Monarch, le drone et la foi
A propos de l'album "Omens" de Monarch
Au départ, ce n’était qu’un terme technique. Un drone, c’est un long bourdonnement, saturé, qui ne s’arrête jamais. Une sorte de bruit grave et dénué de toute mélodie, issu des musiques traditionnelles. Utilisé par les pionniers des musiques expérimentales, de La Monte Young à Terry Tiley en passant par Phillip Glass, le drone n’était qu’un agrément à une musique plus large, plus complexe. Mais plus tard, Dylan Carlson et Stephen O’Malley se sont emparés de cette technique pour la mettre au centre de leur musique, ce qu’on appellera le drone-metal ou qu’importe. Leur musique n’existera plus que par le drone, elle serait ce bourdonnement incessant, et c’est tout.

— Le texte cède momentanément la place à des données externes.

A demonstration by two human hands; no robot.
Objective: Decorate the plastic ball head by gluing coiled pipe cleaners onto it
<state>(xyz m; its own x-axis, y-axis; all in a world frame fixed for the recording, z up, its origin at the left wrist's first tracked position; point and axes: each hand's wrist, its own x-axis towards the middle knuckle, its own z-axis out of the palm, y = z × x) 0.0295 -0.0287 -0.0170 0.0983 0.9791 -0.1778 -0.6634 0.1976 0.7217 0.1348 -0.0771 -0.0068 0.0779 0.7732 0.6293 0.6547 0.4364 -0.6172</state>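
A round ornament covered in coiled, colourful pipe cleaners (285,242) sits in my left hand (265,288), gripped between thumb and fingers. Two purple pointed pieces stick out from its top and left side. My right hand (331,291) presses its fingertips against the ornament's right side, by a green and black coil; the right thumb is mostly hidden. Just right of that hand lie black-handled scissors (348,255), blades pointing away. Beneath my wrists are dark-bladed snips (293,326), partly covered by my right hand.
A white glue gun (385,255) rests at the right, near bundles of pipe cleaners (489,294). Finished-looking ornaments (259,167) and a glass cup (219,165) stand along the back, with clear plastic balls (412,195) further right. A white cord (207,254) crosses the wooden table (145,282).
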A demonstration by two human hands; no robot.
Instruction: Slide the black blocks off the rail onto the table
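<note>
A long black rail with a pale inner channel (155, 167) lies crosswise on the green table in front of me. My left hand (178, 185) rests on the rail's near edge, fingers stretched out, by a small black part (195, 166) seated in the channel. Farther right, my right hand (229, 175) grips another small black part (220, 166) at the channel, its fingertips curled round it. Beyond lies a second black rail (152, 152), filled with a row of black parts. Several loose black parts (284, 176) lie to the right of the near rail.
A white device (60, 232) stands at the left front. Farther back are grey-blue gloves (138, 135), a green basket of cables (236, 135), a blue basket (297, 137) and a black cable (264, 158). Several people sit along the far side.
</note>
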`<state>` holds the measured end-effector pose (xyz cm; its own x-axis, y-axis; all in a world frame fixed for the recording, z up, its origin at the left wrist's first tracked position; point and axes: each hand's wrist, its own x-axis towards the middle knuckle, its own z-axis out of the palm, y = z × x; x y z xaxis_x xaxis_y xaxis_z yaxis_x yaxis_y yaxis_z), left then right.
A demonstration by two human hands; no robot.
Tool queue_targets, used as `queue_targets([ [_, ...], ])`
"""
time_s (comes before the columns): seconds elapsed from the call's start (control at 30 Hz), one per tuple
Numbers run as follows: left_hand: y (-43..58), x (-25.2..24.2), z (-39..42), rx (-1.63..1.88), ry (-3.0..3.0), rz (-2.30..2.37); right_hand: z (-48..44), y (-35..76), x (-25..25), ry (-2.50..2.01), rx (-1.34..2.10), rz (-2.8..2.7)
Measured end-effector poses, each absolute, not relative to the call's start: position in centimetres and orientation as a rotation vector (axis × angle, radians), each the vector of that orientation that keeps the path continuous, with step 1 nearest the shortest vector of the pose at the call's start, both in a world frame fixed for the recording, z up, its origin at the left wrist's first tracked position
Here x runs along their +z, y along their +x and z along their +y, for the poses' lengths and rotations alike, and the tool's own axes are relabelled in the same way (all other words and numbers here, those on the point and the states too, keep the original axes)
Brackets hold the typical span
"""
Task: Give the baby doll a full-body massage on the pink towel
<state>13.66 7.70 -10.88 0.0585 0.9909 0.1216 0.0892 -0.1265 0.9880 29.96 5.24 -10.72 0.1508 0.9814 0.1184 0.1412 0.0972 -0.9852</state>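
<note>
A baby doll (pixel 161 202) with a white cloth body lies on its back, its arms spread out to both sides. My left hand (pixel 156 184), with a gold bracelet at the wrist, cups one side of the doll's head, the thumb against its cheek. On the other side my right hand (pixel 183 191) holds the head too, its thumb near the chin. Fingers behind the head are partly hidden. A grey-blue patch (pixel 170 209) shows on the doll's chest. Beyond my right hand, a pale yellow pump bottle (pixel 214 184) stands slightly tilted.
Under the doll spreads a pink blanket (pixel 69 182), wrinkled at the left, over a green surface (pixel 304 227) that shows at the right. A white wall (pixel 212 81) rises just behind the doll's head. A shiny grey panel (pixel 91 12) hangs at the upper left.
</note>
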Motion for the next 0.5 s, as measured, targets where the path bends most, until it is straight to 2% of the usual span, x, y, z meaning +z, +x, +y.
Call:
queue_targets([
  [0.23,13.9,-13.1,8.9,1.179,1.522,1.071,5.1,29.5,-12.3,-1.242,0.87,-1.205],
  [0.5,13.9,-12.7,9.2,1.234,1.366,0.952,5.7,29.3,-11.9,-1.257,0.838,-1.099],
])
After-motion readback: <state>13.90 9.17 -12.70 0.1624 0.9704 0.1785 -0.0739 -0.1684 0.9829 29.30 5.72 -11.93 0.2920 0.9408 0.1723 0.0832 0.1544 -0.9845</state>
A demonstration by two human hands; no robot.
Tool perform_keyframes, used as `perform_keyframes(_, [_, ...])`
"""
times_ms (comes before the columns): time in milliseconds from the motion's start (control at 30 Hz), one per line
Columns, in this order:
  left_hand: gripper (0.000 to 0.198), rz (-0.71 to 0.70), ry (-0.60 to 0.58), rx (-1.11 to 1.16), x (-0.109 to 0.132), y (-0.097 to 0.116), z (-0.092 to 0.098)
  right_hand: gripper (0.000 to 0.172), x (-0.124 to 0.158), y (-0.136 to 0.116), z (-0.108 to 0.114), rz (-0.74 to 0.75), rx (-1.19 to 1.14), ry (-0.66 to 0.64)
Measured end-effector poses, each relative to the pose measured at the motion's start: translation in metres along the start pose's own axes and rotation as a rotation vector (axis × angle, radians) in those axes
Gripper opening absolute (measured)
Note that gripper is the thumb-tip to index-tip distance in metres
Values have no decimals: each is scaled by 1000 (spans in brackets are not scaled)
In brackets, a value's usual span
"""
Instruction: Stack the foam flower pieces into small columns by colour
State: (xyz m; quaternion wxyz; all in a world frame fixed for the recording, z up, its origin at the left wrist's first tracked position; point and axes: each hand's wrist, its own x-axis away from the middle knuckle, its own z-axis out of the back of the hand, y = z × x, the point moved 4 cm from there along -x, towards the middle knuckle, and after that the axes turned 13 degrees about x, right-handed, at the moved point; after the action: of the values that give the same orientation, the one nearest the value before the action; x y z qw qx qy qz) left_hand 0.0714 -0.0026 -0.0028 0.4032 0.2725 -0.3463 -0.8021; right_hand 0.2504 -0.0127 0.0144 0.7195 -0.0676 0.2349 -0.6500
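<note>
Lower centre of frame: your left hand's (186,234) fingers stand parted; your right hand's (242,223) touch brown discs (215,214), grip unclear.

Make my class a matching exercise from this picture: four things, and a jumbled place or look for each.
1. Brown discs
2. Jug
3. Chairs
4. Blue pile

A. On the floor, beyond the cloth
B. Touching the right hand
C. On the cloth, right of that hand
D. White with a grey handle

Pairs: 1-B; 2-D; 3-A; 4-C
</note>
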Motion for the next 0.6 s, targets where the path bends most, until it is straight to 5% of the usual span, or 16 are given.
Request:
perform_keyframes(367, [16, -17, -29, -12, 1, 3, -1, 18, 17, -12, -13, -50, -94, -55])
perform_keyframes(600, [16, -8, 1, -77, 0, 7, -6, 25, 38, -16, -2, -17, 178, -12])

Earth et Sunn O))) ont travaillé sur deux fronts à la fois, d’abord du côté de la mélodie et ensuite du côté du rythme. Au niveau mélodique, le drone comme genre musical abolit toute idée d’harmoniques, de progression de notes, d’assemblages d’idées. Le drone se veut comme un ressenti puissant, quelque chose qui fait vibrer le coeur et le ventre. La vibration comme credo avant la mélodie, la beauté passe à la trappe et on s’approche de la musique expérimentale, dans le sens où elle devient une expérience. Pour entrer dans le drone, il faut accepter de mettre de côté toutes ses habitudes musicales, des habitudes “pop”, où les mélodies ne dissonent que rarement. Le drone fait voler tout cela en éclat, il n’est qu’un bruit. Il s’écoute et se réfléchit en termes d’ambiance et non de mélodie.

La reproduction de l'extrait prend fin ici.